Firstly, the lean piece. The total cost of ownership of networks and IT needs to come down – a 20% reduction was quoted in the presentation. There are many components that can be made leaner to reduce this cost, and these include reducing network opex, and having a simplified and flexible approach to IT. This includes IT transformation using cloud and NFV, and SDN support for networks.
And for the digital part. The service evolution involves operators increasing their offers to market an increasingly wide range of offers including services for M2M and internet of things, smart environments, cloud services, digital media, big data and personal data, digital identity and security services.

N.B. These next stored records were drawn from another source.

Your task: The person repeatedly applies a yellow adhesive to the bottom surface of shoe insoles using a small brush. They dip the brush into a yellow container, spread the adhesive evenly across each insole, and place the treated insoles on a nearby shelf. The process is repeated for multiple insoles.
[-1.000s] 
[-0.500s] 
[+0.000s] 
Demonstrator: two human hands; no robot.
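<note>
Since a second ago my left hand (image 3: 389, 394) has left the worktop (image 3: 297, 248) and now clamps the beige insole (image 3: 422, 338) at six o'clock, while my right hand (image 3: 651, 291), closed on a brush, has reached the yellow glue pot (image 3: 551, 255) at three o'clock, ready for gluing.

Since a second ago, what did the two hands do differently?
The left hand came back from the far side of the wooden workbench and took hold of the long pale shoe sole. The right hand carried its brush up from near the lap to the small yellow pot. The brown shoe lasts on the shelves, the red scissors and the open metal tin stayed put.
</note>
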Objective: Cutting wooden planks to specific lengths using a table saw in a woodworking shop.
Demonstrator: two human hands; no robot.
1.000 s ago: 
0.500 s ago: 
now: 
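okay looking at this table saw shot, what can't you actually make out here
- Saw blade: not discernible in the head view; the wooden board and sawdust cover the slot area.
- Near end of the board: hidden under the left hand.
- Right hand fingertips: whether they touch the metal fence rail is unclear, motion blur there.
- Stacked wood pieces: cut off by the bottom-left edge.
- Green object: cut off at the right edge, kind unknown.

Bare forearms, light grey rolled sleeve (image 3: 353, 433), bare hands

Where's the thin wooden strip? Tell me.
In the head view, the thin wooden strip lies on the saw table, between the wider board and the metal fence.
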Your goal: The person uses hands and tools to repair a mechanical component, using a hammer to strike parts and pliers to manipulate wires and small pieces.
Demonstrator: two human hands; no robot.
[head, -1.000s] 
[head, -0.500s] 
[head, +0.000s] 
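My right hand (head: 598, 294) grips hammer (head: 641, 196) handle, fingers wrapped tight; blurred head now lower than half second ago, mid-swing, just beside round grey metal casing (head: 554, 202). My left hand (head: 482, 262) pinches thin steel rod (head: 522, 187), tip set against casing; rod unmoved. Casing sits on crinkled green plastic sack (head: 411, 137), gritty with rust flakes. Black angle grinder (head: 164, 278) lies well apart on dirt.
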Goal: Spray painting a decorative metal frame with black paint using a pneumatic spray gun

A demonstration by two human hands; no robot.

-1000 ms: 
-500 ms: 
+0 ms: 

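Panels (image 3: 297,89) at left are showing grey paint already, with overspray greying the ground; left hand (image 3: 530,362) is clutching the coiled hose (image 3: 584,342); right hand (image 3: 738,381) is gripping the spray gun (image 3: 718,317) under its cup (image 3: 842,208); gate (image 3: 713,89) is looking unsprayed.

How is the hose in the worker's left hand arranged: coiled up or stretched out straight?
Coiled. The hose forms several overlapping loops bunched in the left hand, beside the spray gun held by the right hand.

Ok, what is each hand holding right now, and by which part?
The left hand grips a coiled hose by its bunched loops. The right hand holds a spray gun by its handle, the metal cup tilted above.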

According to Telecom Italia in order to succeed with the wide range of new digital services operators need to do two things:
- Leverage their distinctive assets – this includes local presence, SIM and authentication, billing and CRM, and QOS, QOE features.
- Adopt internet service thinking and processes – including being open to flexible partnerships, using net and cloud APIs, offer products with embedded connectivity and leverage customer and network data.
It’s interesting to see billing and QoS, QoE features listed as assets that can be used to enable telcos offer a wider range of digital services. This is already starting to happen with speed being the foundation that operators are building offers on for LTE services. But billing and BSS cannot sit still in this new lean and digital age. It may be an asset, but it needs to change to keep pace. It was said that OSS and BSS needs to be transformed away from a ‘spaghetti’ architecture to a much more simpler model that leverages SOA (service orientated architecture) and cloud, use agile methodologies to enabler faster delivery of project and is built on real-time processes.
A very interesting comparison between OTT and telcos was made during the presentation. A selection of large OTT players (Google, Facebook and Yahoo) was compared with some of the leading telcos (Telecom Italia, DT, BT, Vodafone, AT&T). While the OTTs had revenues of 10% of the telcos, capex of 6% and just 6% of the employees of the sample large telcos, the market capitalization figure was 52%. That is the despite comparative revenues of $47bn for the OTT against $460bn for the telcos, the market capitalization figures were $270bn for the OTTs and $521bn for the telcos.
Telcos are not OTTs and OTTs are not telcos. For telcos it was said that they need to remain telcos but nurture OTTs. And at the heart of this is a transformation to become lean and digital operators (or even LDOs in case we’re suffering from acronym withdrawal).